Wenn sich erwachsene Menschen in Gorillakostüme zwängen und zwischen Dixie-Klos einer Banane auf zwei Beinen hinterherjagen, wenn frischgebackene Abiturienten auf dem Campingplatz lange Plastikplanenbahnen mit Duschgel präparieren, um darauf in Unterhose um die Wette zu rutschen, dann ist wieder „Hurricane“. Etwa 70.000 Besucher sind zur 15. Auflage des größten Rockfestivals Norddeutschlands nach Scheeßel gekommen.
Viele von ihnen feiern am Freitag in der Nachmittagssonne mit Guy Garvey, dem Sänger und Gitarristen der Britpopper Elbow: Hinter ihm sitzt ein Streichersatz, rechts und links neben der Bühne recken aufblasbare, blaue Puppen ihre Schlaucharme in die Höhe, und mittendrin dirigiert der Kritikerliebling die Hände des Publikums zum satten Sound von „Open Arms“ hin und her. Bei „One Day Like This“ steigt Garvey in den Graben vor der Absperrung, lässt sich Digitalkameras aus dem Publikum reichen und schießt ein paar Erinnerungsfotos von einem gelungenen Konzert.
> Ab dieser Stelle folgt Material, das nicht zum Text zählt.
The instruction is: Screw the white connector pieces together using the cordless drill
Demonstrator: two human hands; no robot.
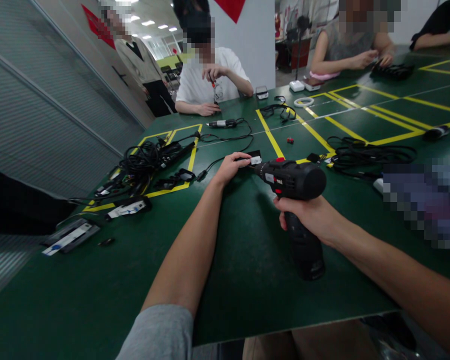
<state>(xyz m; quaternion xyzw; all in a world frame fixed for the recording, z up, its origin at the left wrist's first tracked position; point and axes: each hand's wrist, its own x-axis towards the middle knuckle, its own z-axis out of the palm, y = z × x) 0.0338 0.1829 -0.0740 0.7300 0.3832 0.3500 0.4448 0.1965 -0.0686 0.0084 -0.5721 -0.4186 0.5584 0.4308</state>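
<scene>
My right hand [307, 216] is wrapped round the grip of a black cordless drill [296, 178] with red details. Its chuck points left, and the tip reaches a small black box-like part [253, 154] with a white label on the table. My left hand [232, 166] holds that black part, fingers closed on its near left side and top. A black cable with a plug [202, 174] lies just left of the part. Whether the drill's bit touches the part, I cannot tell.
Tangled black cables [146, 162] lie in a yellow-taped area at left. More coiled cables [375, 152] are at right. A black pen-like tool [222, 123], a white tape ring [303, 102] and a small red piece [290, 140] lie beyond. Several people are around the table.
</scene>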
So viel Nähe zum Publikum wäre Beth Gibbons von Portishead sicher suspekt. Mit geschlossenen Augen hält sie sich am Mikrofon fest und singt das tieftraurige „The Rip“. Das Publikum schweigt und leidet mit, fasziniert von einem so intensiven, intimen Konzerterlebnis. 1994 hat die Band mit ihrem Debüt „Dummy“ nicht nur einen unverwechselbaren Melancholiesoundtrack geprägt, sondern gleich ein ganzes Genre dazu: Trip-Hop. Die verschleppten Beats, die Scratch-Samples und der verhuschte Gesang von Songs wie „Wandering Stars“ haben 17 Jahre später noch Bestand, reihen sich nahtlos neben Titeln des Comeback-Albums „Third“ ein.
Die Trip-Hop-Pioniere sind nicht die einzigen alten Helden, die es beim „Hurricane“ zu besichtigen gibt: Die Emo-Fraktion darf sich über Jimmy Eat World freuen, die alten Britpopper über Suede, wer es elektronischer mag, erkennt im Chemical-Brothers-DJ-Set Rudimente von „Hey Boy Hey Girl“ und „Galvanize“ wieder, und offenbar unkaputtbare Rockbands wie Monster Magnet, Incubus und Foo Fighters lassen es mal wieder krachen.
Weil deren ebenfalls in die Jahre gekommenen Fans wenig Lust auf Drei-Tage-wach-Durchfeierei auf dem Campingplatz haben, gibt es erstmals einen eigenen „grünen“ Zeltplatz. Hier wird artig Müll wegsortiert, und die Musik aus Gettoblastern ist nicht bis zum Anschlag aufgedreht.
Die Party findet woanders statt: zum Beispiel bei Arcade Fire, der spektakulärsten Band des „Hurricane“. War das Kollektiv um Win Butler vor vier Jahren noch fürs Vorbandprogramm gebucht, haben sie – der Grammy-Auszeichnung sei Dank – diesmal den begehrtesten Slot ergattert. Nach dem fulminanten „Ready to Start“ vom aktuellen Album „The Suburbs“ tauschen die acht Avantgarde-Musiker die Instrumente durch, Drehleiher und Geigen, Gitarre und Schlagzeug wechseln ihren Besitzer. Voller Inbrunst singt Win Butler vom Aufwachsen in der Vorstadt. Das sakrale „Intervention“ gerät zum Open-Air-Gottesdienst für religiös Unbehauste.
Wer etwas ähnlich Spektakuläres sehen will, kommt an der Zeltbühne bei Lykke Li auf seine Kosten – vorausgesetzt, er reiht sich zeitig in die Warteschlange ein. Durchhaltevermögen brauchen die Besucher auch am regnerischen Sonntag. Die meisten bleiben bis zum Abend und feiern mit Arctic Monkeys und Foo Fighters den Abschluss eines feuchtfröhlichen Festivalwochenendes. Ohne große Neuentdeckungen. Und mit vielen alten Bekannten.